As for the others in the Look line, I found it interesting that the 586 was just as stiff as the 595 Originl (.03mm is negligible???) Any thoughts on this from all the Look-a-lites?? 

I want a 585 Ultra (or 595 Ultra, if i can ever get past the ISP) very badly!!! Like a junkie needs his crack!!! 


Here is a cut&paste of his post (don't sue me for copyright infringment Haydos!  )
08 Ridley Noah - 0.44m
08 Scott Addict R2 - 0.45mm
Pegoretti Marcelo - 0.26mm
08 Pinarello Prince - 0.48mm
08 Bianchi 928 Carbon SL - 0.43mm
08 Look 585 Ultra - 0.26mm
08 Madone 5.2 - 0.48mm
08 Cannondale Super Six - 0.27mm
Scapin Dyesis S8 - 0.34mm
Pegoretti Responsorium - 0.40mm
08 Time Edge Pulse - 0.50mm
08 Bottecchia Ottavio - 0.31mm
Casati Marte - 0.59mm
09 BMC Racemaster - 0.48mm
Parlee Z4 - 0.54mm
09 Specialised Tarmac SL2 - 0.33mm
Guerciotti Khaybar - 0.61mm
09 Cervelo R3SL - 0.35mm
08 Ridley Helium - 0.29mm
Colnago Master X light - 0.35mm
Look 586 - 0.55mm
Independant Fabrication XS - 0.19mm
Willier Cento Uno - 0.52mm
09 Giant Advanced TCR SL - 0.35mm
08 Look 595 - 0.58mm


----------



## audiojan (Jul 24, 2006)

The '08 585 still had the 1 1/8" headset both on top and bottom. It looks like the '09 still remains same dimensions (using the HCS5 fork, not the HCS6 for of the 595), but I'm not 100% sure...

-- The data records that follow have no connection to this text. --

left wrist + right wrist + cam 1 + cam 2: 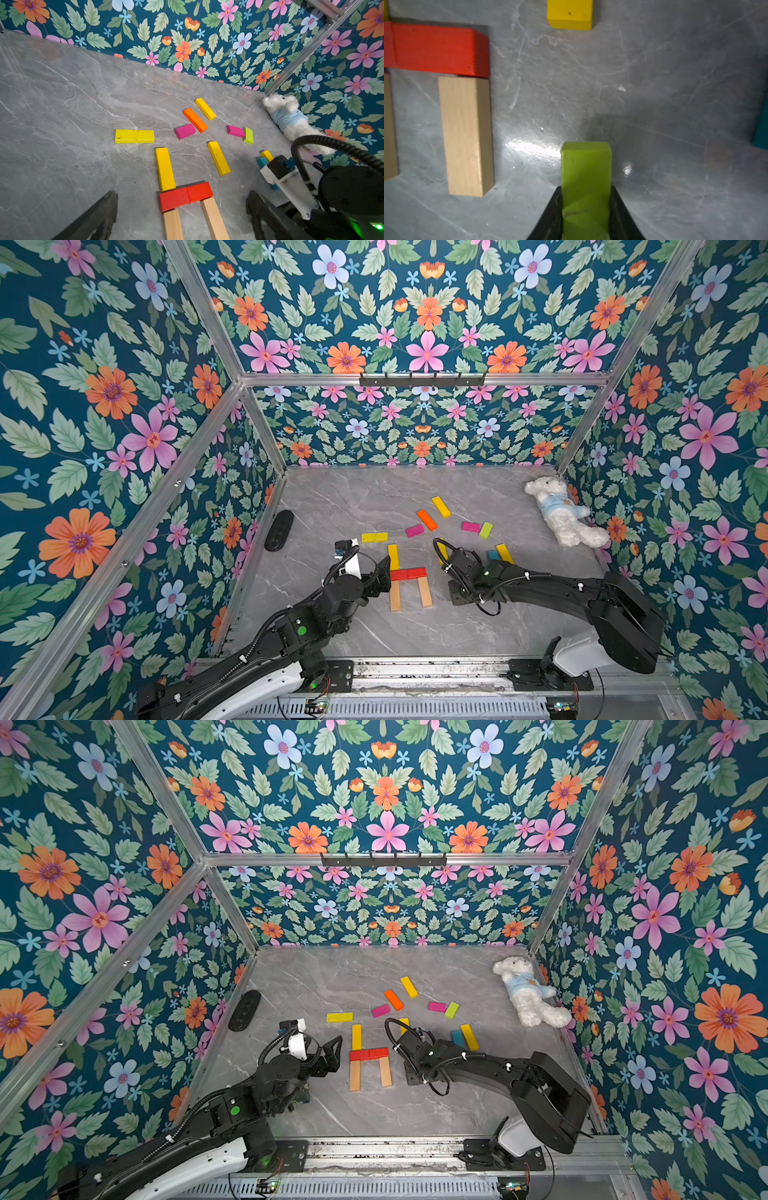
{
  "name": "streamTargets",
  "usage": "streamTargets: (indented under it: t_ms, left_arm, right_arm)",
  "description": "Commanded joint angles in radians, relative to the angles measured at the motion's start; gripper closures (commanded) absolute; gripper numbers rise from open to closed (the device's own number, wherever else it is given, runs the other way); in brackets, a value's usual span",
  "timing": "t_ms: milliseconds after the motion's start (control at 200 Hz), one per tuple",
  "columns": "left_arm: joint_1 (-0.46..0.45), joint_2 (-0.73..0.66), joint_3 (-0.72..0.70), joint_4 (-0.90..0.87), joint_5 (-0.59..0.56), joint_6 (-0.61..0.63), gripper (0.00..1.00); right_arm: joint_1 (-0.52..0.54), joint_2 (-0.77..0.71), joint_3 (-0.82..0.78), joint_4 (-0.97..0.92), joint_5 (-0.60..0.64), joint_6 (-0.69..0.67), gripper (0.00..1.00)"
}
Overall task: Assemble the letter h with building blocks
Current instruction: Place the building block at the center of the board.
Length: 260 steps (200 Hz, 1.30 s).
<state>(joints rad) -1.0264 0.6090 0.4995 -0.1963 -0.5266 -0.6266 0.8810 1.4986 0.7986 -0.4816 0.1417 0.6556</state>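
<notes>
Tabletop (374, 497): the h looked nearly or fully done, with yellow bar (392, 556) plus a wood bar (395, 596) as the stem, red blocks (408, 573) across and a second wood bar (424, 591) as the short leg. Spare blocks (440, 506) lay scattered behind. Right arm (540, 585) reached in low beside that leg, right hand (585, 188) clenched on a lime block (586, 166); couldn't tell if it touched down. Left hand (181, 195) hung spread wide, empty, at the stem.

Grey marbled tabletop (353, 497), teal floral walls (415, 427). Red blocks (415, 573), plain-wood bars (424, 591), yellow bar (392, 556), lime block (585, 176). White bear (577, 533), pale-blue shirt (559, 502).
</notes>
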Motion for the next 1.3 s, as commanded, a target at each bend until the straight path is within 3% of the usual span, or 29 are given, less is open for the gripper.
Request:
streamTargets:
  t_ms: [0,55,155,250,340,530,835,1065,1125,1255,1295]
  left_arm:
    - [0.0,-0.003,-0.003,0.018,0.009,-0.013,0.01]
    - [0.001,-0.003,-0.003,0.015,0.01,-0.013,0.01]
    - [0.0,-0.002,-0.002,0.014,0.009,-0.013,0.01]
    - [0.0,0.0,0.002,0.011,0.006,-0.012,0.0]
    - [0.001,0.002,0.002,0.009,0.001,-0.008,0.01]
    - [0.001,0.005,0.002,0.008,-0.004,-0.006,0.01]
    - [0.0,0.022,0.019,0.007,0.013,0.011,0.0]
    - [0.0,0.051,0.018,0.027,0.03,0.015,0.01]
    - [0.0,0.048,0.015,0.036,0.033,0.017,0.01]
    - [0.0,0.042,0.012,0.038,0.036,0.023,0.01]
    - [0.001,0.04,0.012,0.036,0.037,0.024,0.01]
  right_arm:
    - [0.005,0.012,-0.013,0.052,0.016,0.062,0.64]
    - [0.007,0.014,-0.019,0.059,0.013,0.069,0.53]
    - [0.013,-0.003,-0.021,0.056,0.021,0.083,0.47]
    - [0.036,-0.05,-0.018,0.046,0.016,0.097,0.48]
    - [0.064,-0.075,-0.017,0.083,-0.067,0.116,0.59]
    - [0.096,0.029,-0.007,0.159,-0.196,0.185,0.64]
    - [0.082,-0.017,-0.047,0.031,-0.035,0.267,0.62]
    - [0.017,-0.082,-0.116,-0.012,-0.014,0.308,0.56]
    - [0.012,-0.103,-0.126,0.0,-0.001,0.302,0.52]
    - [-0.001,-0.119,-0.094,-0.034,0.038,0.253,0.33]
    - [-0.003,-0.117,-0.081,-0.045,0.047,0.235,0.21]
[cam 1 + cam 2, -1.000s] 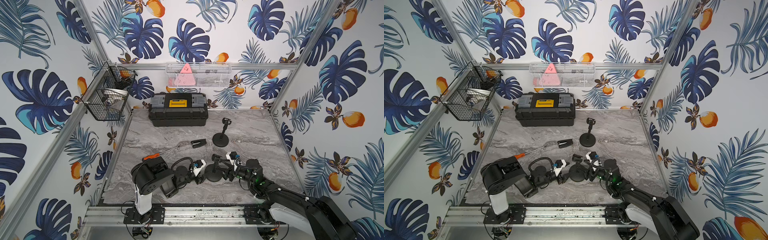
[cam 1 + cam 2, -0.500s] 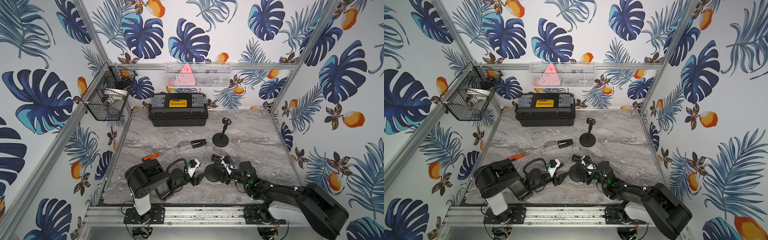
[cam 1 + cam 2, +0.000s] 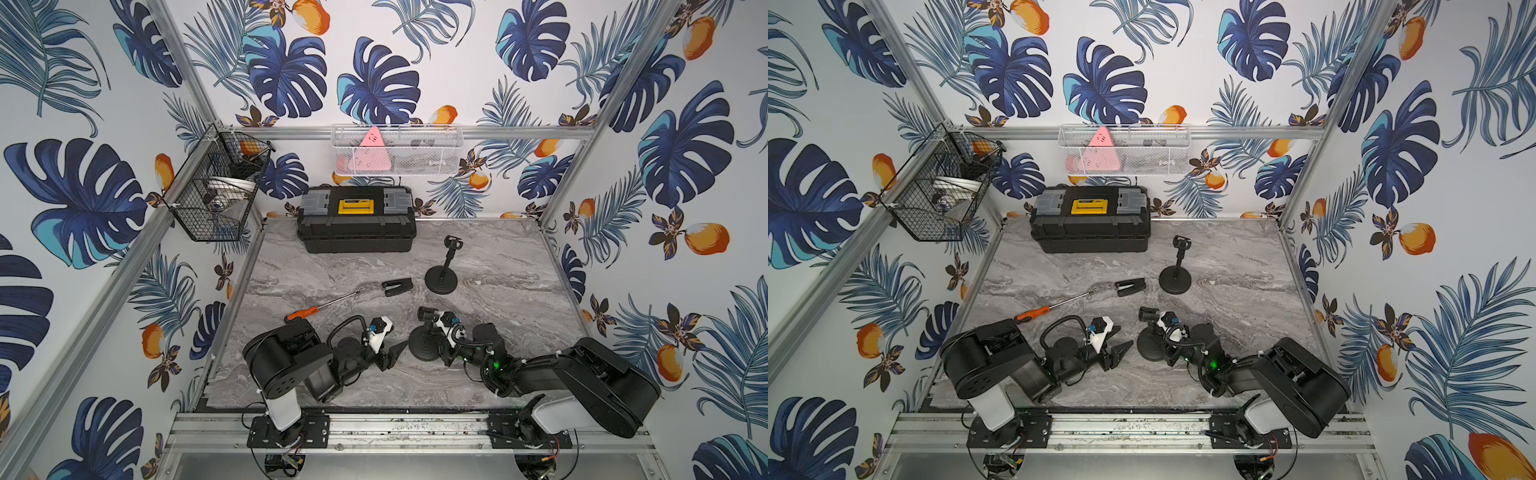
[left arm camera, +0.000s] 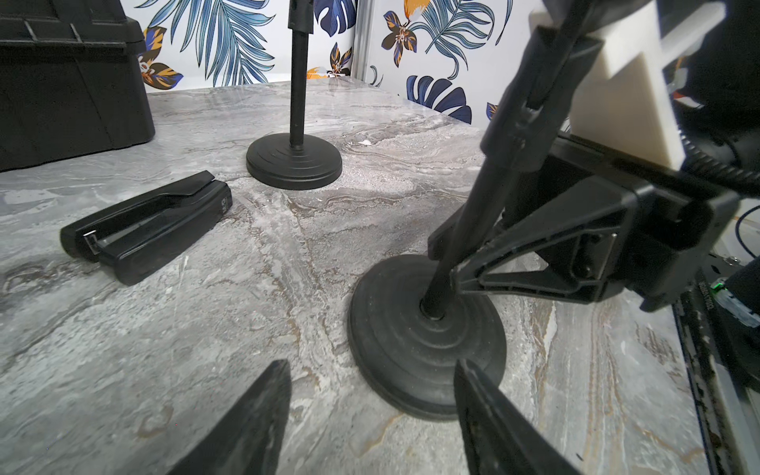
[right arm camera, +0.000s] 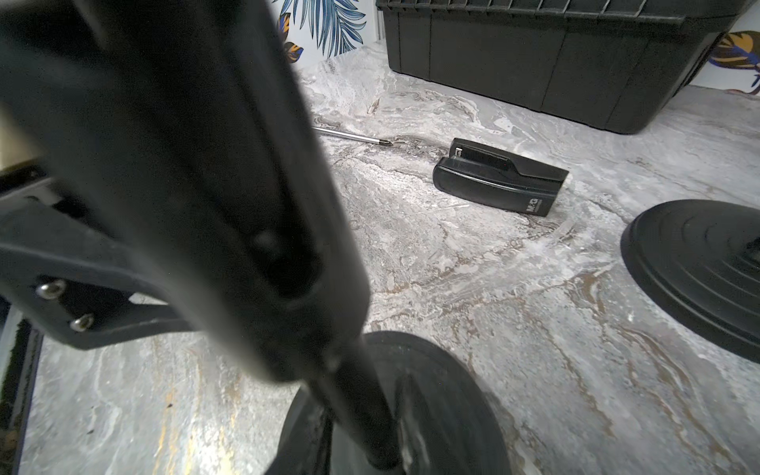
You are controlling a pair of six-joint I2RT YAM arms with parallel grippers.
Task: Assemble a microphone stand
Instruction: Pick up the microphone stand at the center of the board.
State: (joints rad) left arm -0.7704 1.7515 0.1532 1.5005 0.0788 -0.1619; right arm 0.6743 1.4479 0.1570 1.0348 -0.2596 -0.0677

The 595 is an amazing bike and quite different then the 585... the ISP really makes the entire frame feel very connected. Input is translated into action immediately.


----------



## toonraid (Sep 19, 2006)

You have to take all reviews with a pinch of salt - let me explain, if a guy weighs 200 lbs and another 130 lbs the frame will feel and ride differently or if a guy can put out 1200w in a sprint and another 800w I am sure they will both have a different feedback too also lab tests are lab tests and do not necessarily relate to road tests - I have riden a few on that list and my road feel was different to the list.


----------



## Ride-Fly (Mar 27, 2002)

toonraid said:


> You have to take all reviews with a pinch of salt - let me explain, if a guy weighs 200 lbs and another 130 lbs the frame will feel and ride differently or if a guy can put out 1200w in a sprint and another 800w I am sure they will both have a different feedback too also lab tests are lab tests and do not necessarily relate to road tests - I have riden a few on that list and my road feel was different to the list.


yep, you are right! i forgot to consider the reviewer's weight and power when taking into account his review of the front-end stiffness.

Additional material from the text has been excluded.